| Directions for this task |
The lines below starting at the line containing "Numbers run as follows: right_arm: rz" and ending at the line containing "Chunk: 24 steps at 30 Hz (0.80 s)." are to be repeated exactly, with both ends kept and nothing else added.

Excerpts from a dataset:
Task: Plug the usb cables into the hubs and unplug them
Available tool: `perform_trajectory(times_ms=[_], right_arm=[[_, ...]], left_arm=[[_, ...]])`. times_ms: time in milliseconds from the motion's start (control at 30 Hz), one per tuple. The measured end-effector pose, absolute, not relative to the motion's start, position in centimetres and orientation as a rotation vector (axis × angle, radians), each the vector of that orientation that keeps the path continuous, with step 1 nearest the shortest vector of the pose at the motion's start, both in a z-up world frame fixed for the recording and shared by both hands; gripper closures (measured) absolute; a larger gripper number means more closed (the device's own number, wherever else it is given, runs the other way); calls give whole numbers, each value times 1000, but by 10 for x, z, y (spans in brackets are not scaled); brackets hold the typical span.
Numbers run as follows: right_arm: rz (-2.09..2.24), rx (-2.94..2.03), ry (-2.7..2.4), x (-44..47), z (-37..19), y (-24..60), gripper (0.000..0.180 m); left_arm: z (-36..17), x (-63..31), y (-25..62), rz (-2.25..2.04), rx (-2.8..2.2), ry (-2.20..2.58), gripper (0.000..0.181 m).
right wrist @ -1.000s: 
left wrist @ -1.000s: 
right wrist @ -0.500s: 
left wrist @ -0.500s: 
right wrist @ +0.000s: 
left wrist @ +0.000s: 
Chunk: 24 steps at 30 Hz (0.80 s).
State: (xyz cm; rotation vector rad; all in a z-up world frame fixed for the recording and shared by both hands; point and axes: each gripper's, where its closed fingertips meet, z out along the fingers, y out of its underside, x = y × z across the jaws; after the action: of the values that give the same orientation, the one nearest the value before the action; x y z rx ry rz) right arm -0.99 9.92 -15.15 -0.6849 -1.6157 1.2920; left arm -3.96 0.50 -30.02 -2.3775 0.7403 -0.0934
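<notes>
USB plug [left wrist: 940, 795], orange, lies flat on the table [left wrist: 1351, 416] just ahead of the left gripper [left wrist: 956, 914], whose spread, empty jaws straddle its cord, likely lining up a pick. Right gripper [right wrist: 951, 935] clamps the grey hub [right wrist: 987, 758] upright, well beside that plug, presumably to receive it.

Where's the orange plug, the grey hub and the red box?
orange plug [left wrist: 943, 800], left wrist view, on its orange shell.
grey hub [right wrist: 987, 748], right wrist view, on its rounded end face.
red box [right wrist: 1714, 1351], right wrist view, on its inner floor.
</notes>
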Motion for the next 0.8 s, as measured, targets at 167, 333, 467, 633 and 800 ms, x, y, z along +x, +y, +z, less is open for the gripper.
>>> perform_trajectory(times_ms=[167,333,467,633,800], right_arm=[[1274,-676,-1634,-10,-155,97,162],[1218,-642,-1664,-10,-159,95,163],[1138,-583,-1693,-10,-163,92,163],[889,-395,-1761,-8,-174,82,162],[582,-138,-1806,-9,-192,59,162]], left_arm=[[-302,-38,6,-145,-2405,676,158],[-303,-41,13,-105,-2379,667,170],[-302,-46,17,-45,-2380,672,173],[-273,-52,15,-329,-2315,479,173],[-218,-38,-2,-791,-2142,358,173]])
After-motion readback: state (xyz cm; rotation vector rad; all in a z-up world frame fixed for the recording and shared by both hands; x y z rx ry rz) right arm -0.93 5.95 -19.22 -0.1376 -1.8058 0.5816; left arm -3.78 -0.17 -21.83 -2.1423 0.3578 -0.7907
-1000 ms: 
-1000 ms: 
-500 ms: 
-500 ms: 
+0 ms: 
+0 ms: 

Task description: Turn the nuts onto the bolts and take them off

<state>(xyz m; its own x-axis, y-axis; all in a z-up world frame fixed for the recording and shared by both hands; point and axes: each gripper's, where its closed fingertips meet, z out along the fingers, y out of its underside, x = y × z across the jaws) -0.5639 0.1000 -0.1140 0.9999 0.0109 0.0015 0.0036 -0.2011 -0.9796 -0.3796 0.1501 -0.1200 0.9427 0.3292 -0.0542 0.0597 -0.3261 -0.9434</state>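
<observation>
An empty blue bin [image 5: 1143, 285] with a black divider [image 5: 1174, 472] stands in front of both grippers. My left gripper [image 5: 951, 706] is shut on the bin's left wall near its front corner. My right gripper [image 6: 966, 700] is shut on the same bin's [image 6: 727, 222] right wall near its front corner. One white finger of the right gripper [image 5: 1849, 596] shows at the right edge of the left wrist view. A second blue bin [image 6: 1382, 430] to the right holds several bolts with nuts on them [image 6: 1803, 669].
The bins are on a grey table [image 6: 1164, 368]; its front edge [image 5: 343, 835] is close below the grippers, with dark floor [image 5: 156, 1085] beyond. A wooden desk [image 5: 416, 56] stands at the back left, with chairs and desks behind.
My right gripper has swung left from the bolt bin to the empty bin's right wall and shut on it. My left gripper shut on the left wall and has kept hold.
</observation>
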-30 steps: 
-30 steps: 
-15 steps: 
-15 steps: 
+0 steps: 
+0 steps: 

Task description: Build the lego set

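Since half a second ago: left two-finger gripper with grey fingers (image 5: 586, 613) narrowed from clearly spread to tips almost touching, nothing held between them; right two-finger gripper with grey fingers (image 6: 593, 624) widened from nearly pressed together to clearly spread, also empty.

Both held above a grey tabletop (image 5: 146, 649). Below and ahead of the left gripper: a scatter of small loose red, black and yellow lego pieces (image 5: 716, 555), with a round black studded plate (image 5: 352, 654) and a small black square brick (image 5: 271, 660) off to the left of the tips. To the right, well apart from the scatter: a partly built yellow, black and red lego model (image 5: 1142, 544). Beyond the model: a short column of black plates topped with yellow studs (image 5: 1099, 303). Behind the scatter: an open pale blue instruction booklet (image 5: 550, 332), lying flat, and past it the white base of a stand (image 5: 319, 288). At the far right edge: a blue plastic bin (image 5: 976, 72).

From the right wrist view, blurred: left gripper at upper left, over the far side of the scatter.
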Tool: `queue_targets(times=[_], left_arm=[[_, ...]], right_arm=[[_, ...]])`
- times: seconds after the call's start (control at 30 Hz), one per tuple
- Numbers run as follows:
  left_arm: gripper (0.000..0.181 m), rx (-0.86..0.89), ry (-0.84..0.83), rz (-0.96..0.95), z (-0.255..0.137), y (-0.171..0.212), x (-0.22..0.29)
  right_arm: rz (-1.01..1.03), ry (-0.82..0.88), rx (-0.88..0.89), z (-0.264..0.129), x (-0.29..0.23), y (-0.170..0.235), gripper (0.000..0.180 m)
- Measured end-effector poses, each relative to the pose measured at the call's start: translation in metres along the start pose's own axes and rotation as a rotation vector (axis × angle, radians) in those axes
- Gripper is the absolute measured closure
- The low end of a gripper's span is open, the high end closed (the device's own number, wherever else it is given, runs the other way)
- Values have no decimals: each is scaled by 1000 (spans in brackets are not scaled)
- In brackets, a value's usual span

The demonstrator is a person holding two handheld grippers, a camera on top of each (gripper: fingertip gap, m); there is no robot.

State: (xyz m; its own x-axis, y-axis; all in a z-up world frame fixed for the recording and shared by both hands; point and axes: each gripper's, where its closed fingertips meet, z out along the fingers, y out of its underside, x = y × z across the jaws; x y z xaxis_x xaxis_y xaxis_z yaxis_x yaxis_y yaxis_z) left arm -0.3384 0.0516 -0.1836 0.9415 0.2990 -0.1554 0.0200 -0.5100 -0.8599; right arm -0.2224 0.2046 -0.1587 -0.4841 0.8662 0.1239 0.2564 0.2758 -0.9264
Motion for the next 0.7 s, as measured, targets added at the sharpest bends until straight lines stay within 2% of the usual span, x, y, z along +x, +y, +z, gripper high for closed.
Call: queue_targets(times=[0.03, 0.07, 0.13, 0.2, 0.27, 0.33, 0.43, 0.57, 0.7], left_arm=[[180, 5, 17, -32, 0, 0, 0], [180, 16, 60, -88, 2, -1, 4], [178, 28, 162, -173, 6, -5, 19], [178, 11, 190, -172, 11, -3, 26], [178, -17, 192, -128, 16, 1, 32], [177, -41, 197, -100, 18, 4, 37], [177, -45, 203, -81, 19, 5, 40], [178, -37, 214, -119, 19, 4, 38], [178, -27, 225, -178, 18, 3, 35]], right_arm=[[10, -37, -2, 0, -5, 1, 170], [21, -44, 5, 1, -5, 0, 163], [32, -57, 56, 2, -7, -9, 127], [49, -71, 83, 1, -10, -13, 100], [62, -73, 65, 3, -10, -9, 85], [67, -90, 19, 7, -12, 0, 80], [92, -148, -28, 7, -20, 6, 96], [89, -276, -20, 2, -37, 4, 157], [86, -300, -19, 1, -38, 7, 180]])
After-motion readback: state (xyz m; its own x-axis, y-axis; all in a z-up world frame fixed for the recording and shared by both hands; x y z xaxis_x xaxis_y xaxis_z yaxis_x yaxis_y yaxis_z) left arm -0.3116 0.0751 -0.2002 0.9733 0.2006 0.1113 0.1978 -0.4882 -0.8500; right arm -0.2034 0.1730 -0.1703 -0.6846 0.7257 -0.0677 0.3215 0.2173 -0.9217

| Answer to the exercise |
Numbers run as follows: right_arm: rz (-2.09..2.24), rx (-2.94..2.03), ry (-2.7..2.4), x (-44..47), z (-37..19), y (-24..60), gripper (0.000..0.180 m); left_arm: z (-36..17), x (-63..31), y (-25..62), rz (-2.25..2.04), rx (-2.8..2.2), ry (-2.20..2.58), gripper (0.000..0.181 m).
right wrist @ -1.000s: 
left wrist @ -1.000s: 
right wrist @ -0.500s: 
left wrist @ -0.500s: 
right wrist @ +0.000s: 
left wrist @ +0.000s: 
Chunk: 24 steps at 30 Hz (0.80 s).

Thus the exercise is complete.